PO15 GROWTH PATTERN IN PEDIATRIC INFLAMMATORY BOWEL DISEASE PATIENTS S. Ghione, M. Segreto, G. Rossi, E. Dati, F. Vierucci, G. Palla, S. Bertelloni, G. Maggiore Department of Pediatrics, University of Pisa, Pisa Background and aims: About 25% of diagnosis of inflammatory bowel diseases (IBD) are made in childhood, the majority of them around the pubertal growth spurt. Unique to pediatric patients is the potential risk for linear growth impairment as a complication of chronic intestinal inflammation. The aim of this study was to describe the growth pattern of a group of IBD patients and to compare it with the growth of general pubertal population. We also look to relationships between growth impairment, delayed diagnosis and high levels of inflammatory indices. Differences between ulcerative colitis (UC) and Crohn’s disease (CD) were also assessed.
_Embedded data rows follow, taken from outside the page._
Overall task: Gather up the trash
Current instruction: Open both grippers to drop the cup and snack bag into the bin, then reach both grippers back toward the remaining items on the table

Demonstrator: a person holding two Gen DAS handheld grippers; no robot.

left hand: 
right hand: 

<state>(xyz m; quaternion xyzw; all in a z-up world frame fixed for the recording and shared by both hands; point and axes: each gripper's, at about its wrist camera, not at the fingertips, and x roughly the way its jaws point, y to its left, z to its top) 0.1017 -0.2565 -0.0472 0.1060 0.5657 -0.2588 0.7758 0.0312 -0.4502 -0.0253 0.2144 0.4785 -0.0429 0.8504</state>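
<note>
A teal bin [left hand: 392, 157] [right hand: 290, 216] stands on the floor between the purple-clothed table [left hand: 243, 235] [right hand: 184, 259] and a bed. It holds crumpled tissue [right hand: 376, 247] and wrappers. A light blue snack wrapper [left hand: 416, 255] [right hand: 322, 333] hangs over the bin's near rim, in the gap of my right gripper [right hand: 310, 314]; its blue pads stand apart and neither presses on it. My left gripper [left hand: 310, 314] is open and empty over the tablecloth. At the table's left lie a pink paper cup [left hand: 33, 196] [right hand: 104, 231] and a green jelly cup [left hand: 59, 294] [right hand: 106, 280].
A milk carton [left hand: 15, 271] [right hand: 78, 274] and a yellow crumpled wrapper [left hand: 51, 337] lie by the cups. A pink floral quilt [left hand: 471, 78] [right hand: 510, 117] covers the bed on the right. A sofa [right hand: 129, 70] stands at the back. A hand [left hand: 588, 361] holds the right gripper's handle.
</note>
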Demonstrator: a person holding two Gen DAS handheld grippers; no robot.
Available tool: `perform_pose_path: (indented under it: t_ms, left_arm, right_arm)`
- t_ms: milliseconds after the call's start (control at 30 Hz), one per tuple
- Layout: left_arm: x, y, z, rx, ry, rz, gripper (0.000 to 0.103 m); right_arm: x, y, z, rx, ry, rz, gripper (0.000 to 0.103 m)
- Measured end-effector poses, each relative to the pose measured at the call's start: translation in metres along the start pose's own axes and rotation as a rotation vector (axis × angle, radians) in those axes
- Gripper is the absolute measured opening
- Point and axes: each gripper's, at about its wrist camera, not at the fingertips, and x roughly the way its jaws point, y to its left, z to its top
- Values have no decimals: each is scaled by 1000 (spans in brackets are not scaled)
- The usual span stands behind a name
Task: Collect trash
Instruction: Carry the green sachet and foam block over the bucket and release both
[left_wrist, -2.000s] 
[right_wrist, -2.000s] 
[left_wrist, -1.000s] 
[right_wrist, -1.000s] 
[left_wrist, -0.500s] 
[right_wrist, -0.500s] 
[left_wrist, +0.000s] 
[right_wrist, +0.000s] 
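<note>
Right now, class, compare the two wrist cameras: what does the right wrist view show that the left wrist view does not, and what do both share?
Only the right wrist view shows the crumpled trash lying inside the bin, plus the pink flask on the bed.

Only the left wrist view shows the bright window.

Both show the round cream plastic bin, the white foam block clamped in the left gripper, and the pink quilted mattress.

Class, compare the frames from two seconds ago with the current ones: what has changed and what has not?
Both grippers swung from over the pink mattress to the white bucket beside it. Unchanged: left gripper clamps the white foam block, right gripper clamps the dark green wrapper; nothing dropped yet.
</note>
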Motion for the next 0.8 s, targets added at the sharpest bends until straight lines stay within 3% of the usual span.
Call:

Patients and methods: Growth records of 42 patients (UC, n = 24; CD, n = 18) using a Harpender Stadiometer with a mean follow up of 4.8 (±3.6) years were reviewed. Age at onset of symptoms, age at diagnosis, height and weight at the diagnosis and at the last visit were registered, as we did for inflammatory indices (C-reactive protein, RCP and erythrocyte sedimentation rate, ESR). Results: The 42 patients (20 F; 22 M) showed no significant differences between age at onset of symptoms and age at diagnosis (11.8 years and 12.0 years respectively). At diagnosis, height was −0.2 ± 1.2 SDS and body mass index (BMI) −1.2 ± 1.1 SDS; both values were not significantly different from general adolescent population. At last visit (age 16.7 ± 3.6 years) a significant improvement of BMI (−0.7 SDS ± 1.2 vs −1.2 SDS ± 1.1 p < 0,05) was found; height also improved although not significantly (0.0 SDS ± 1.0). Analyzing the different factors involved in a growth impairment a negative correlation between delayed diagnosis and height at final visit was observed (r −0.53, p = 0.003). Comparing UC patients and CD patients, a significant increase of delayed diagnoses in Crohn’s patients (p < 0.006) and significant higher levels of RCP in these patients (p < 0.02) were found. Conclusions: Delayed diagnosis represents an important factors that can negatively influence growth pattern in patients with IBD.